El peso mexicano retrocedió este miércoles frente al dólar, retomando la tendencia negativa observada en los últimos días en medio de la incertidumbre internacional provocada por la guerra en Medio Oriente y sus posibles efectos en la inflación y el crecimiento económico global.
En la recta final de la jornada, la moneda mexicana se cotizaba en 17.6699 unidades por dólar, lo que representó una depreciación de 0.43%, mientras los precios del petróleo continuaron al alza debido a las dudas de los inversionistas sobre la estabilidad del suministro energético mundial.
La presión sobre los mercados ocurre en un contexto de escalada del conflicto entre Estados Unidos, Israel e Irán, situación que ha elevado las preocupaciones sobre un posible impacto en los precios del crudo y, en consecuencia, en la inflación global. Aunque en Estados Unidos se reportó que el índice de precios al consumidor se mantuvo estable en febrero, analistas advierten que los datos aún no reflejan los efectos de la tensión militar en los mercados energéticos.
Jorge González, director de la consultoría Asesores en Divisas y Riesgos, señaló que el sentimiento en los mercados sigue siendo frágil, pues aunque la retórica bélica ha tenido momentos de pausa, persiste la incertidumbre sobre la estabilidad del suministro petrolero.
Por su parte, el grupo financiero Base explicó que la depreciación del peso se relaciona con la aversión al riesgo derivada del conflicto en Irán, lo que ha impulsado al dólar a ganar terreno en los mercados internacionales.

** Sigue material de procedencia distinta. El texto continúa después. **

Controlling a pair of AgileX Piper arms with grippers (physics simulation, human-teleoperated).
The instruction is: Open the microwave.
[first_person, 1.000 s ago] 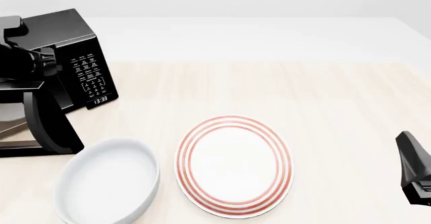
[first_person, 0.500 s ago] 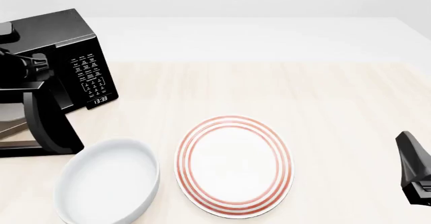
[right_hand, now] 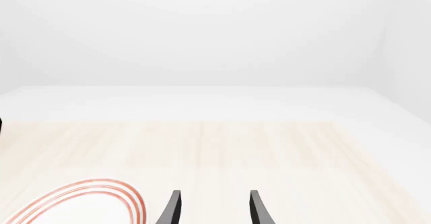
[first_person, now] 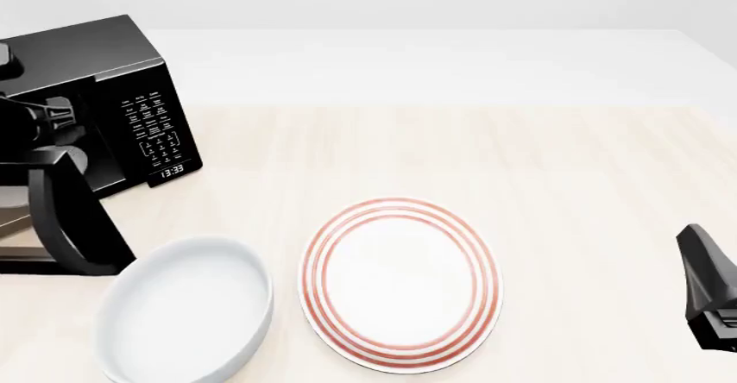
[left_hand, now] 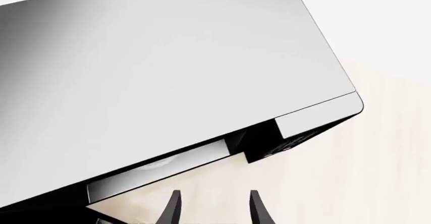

En la misma línea, Monex indicó que la fortaleza de la divisa estadounidense responde al nerviosismo global provocado por la incertidumbre geopolítica.
En las dos jornadas previas, el peso había mostrado cierta recuperación ante la expectativa de un posible fin del conflicto; sin embargo, las hostilidades continuaron este miércoles, lo que volvió a presionar a los activos considerados de mayor riesgo.
La tensión en la región también se intensificó luego de que el mando militar iraní advirtiera que los precios del combustible podrían seguir aumentando, tras reportes de ataques contra tres embarcaciones en el Golfo Pérsico.
Además, el conflicto, que ya suma 12 días de enfrentamientos, provocó nuevos incidentes en la región, como la caída de drones cerca del principal aeropuerto de Dubái y la evacuación de algunas aeronaves en Baréin, lo que ha incrementado el caos logístico y el cierre parcial del espacio aéreo en Medio Oriente.